Спорят за лучшие места. Они начинаются с четвертого ряда. Третий остается пустым даже при самой большой давке. Туда никто не хочет садиться. Потому что на первых двух рядах сидят эсэсовцы. На почетном месте Геммекер. В гражданском. Когда он входил в зал, все зрители вставали и ждали, когда он милостивым жестом даст разрешение садиться. Людвиг II. Для которого, естественно, ставили не обыкновенный стул, а кресло. И столик для бокала вина и пепельницы. Курил он хорошие сигары. Я их обонял. Рядом с ним сидела его секретарша фройляйн Хассель. Весь лагерь знал, что она заодно и его любовница. Но шутить над этим не смел даже Макс Эрлих.
А прочими своими остротами он обстреливал обе половины публики. Артист разговорного жанра, балансирующий на высоком канате. Всегда рискуя сорваться.

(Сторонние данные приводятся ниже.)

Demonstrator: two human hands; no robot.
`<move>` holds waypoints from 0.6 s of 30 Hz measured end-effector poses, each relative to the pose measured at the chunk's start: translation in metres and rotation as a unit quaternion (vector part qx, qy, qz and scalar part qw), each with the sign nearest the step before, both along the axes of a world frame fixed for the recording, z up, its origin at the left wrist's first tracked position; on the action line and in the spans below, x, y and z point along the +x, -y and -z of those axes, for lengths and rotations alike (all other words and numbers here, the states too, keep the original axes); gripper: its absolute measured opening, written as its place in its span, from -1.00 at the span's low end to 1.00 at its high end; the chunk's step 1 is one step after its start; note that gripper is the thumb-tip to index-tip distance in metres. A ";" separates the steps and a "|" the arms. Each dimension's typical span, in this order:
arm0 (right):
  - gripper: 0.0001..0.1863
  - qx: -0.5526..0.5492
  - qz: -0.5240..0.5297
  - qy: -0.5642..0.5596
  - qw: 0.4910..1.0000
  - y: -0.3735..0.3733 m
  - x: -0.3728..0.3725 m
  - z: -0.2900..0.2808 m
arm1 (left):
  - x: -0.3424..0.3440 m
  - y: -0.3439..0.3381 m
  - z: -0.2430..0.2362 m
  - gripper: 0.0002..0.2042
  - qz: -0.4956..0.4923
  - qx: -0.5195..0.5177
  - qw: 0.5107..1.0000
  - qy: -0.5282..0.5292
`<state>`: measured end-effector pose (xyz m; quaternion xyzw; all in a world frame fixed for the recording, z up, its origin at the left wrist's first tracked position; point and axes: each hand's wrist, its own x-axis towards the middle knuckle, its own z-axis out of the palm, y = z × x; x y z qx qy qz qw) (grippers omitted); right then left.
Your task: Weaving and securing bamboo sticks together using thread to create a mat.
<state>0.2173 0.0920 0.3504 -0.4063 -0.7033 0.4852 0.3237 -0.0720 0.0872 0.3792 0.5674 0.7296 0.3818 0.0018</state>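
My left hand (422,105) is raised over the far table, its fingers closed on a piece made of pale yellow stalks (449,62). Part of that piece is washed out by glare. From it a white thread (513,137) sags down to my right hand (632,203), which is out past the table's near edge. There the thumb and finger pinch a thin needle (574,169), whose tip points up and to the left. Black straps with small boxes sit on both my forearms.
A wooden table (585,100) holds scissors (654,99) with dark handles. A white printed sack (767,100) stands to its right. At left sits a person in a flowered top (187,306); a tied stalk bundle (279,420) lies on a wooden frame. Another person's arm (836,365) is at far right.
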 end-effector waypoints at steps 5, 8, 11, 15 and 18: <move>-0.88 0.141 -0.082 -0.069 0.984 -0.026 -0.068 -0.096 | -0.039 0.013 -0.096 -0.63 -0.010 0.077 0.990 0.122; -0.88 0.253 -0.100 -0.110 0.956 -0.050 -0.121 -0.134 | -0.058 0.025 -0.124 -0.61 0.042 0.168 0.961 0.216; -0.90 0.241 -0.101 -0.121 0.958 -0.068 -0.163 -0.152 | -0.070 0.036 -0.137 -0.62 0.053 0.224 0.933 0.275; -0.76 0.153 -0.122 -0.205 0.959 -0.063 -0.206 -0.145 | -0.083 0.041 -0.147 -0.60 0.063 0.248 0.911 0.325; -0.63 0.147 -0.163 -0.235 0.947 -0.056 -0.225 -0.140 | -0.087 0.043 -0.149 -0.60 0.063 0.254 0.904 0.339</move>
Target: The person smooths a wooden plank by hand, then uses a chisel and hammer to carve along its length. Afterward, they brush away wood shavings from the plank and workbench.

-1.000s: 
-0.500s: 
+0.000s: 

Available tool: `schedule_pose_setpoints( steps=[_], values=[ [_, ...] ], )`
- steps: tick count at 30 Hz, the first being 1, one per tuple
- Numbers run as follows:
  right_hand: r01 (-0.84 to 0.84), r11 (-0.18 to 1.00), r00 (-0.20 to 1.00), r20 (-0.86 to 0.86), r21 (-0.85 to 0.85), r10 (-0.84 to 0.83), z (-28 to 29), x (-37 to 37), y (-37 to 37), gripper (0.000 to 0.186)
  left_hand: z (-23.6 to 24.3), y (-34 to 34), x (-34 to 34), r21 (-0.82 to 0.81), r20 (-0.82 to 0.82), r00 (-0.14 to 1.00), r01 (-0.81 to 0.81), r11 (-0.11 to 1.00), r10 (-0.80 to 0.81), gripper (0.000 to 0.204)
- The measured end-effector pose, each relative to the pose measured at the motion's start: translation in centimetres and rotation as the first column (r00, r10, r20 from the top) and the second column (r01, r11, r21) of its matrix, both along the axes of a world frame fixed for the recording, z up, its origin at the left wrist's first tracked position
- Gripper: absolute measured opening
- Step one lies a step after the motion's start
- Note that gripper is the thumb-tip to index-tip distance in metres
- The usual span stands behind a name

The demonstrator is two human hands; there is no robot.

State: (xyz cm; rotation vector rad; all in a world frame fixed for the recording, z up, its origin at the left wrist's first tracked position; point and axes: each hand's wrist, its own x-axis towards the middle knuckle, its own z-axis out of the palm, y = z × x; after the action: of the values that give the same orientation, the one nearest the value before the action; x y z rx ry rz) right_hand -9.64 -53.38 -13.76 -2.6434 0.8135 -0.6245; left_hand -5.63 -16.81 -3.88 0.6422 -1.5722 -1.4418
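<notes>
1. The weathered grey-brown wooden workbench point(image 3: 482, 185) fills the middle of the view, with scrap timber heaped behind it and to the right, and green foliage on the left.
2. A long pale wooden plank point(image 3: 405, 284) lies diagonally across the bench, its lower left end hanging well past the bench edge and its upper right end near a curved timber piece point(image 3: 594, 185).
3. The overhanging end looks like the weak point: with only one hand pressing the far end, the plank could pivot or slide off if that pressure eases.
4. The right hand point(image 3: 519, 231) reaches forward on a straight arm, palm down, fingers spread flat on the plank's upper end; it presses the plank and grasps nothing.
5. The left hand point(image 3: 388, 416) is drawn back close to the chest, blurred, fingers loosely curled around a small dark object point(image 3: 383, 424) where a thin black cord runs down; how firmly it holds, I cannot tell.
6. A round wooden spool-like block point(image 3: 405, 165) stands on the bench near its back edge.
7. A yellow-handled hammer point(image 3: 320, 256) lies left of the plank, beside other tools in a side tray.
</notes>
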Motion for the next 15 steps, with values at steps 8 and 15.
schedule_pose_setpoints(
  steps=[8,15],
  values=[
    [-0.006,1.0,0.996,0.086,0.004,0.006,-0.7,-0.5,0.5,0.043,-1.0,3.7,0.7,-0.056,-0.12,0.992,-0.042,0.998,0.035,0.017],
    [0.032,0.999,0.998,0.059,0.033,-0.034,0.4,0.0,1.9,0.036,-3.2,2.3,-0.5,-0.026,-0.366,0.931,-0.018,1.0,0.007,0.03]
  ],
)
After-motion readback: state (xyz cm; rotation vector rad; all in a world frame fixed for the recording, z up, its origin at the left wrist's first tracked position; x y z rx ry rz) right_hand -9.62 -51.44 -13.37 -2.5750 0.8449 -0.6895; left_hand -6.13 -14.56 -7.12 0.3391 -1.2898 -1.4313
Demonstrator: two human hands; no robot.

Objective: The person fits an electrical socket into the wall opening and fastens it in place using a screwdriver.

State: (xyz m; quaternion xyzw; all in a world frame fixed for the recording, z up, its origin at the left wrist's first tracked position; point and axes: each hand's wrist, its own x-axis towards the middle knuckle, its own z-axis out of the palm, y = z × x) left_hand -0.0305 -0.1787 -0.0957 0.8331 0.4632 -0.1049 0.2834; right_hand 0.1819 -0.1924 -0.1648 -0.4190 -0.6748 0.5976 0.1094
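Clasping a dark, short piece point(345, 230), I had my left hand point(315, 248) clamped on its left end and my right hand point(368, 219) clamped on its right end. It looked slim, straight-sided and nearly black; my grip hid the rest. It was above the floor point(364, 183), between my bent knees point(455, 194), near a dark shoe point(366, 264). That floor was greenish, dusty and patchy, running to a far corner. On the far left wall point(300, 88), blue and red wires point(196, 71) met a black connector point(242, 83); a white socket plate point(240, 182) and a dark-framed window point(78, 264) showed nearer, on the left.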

На представлении, которое я видел — я был там один, Ольга отказалась пойти со мной, — сразу же в своем вступительном конферансе он сказал:
— Мы же все происходим от Авраама. — И потом, как будто оговорился: — Извините, конечно же начиная только с третьего ряда.
Как в цирке: если нет опасности для жизни, публика не получает удовольствия. Я сидел в четвертом ряду и мог наблюдать эсэсовцев. На шутке про Авраама они все испуганно посмотрели в сторону Геммекера. И только когда он засмеялся, они тоже заблеяли.
Очень остроумно. Типично еврейский юмор. Ха-ха-ха.
А если бы господин комендант лагеря повернул большой палец вниз, они бы Эрлиха с точно таким же служебным рвением убили. И так же позабавились бы этим. Или загнали бы его в следующий поезд на Освенцим.
Должно быть, тогда было последнее представление этого ревю. После этого уже не могли играть программу дальше, потому что их звезда в одну ночь стала арийкой. У Камиллы было три больших номера, и во всех трех она блистала.
— Ты многое пропустила, — сказал я после этого Ольге, и она ответила:
— Некоторые вещи лучше пропустить.
Конечно, не все было первосортными сливками. Поскольку Геммекеру это нравилось, было и несколько скучных старонемецких костюмных номеров. Тщательно и основательно сшитых. А также тексты. Могу припомнить один приятный вальс и обывательскую идиллию, в которой на сцене стояла настоящая почтовая карета. „У нас еще долгая жизнь“, — пели они и: — „Позади еще не все“. В этом месте не смеялись, хотя это была блестящая, хотя и адски горькая, острота. У нас еще долгая жизнь.
До следующего вторника.
Может, то была и не острота. Может, то была молитва. Позади еще не все. Господи, пусть это будет еще не все.
Но и лагерная обыденность пару раз могла показаться идиллией. Когда публику просили подпевать, весь барак раскачивался. Лишь несколько человек сидели посреди всеобщей радости с похоронными лицами и не поднимали ладони для аплодисментов. Они пришли, чтобы забыться, но забыться не удалось.
Макс Эрлих блистал своими музыкальными подражаниями. Это всегда было наивернейшим номером. Я им тогда любовался. Потому что у него все получалось ненатужно. Словно легким касанием. Что бы он ни делал, играл ли интермедию или был конференцером. Ах, мама. Целый вечер производить веселую бессмыслицу — это наверняка давалось ему огромным напряжением. Но по нему не было заметно. Большой артист.